#### The task
Everything in the listing that follows should be reproduced exactly except the pictures.
##### Dataset excerpt
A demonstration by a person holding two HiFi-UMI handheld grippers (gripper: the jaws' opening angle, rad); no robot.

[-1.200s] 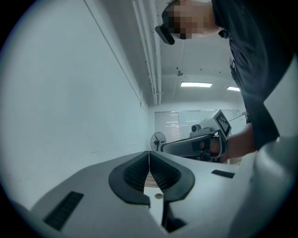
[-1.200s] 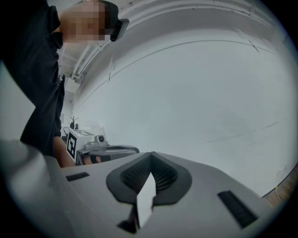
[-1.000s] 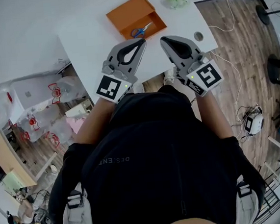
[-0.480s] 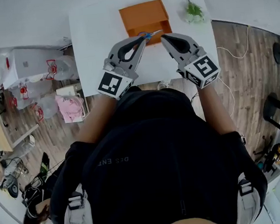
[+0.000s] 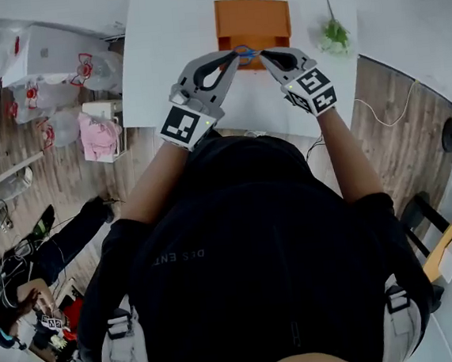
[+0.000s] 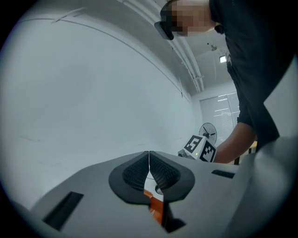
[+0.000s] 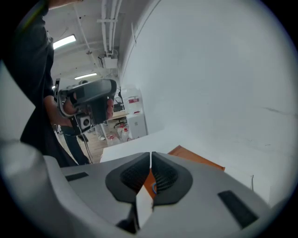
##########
#### Result for this task
A demonstration by a person holding two HiFi-UMI handheld grippers (gripper: the jaws' opening angle, rad); no robot.

[-1.200s] 
[-1.200s] 
[-1.000s] 
[-0.480s] 
[+0.000s] 
[+0.000s] 
[+0.000s] 

No more work is needed on this exercise.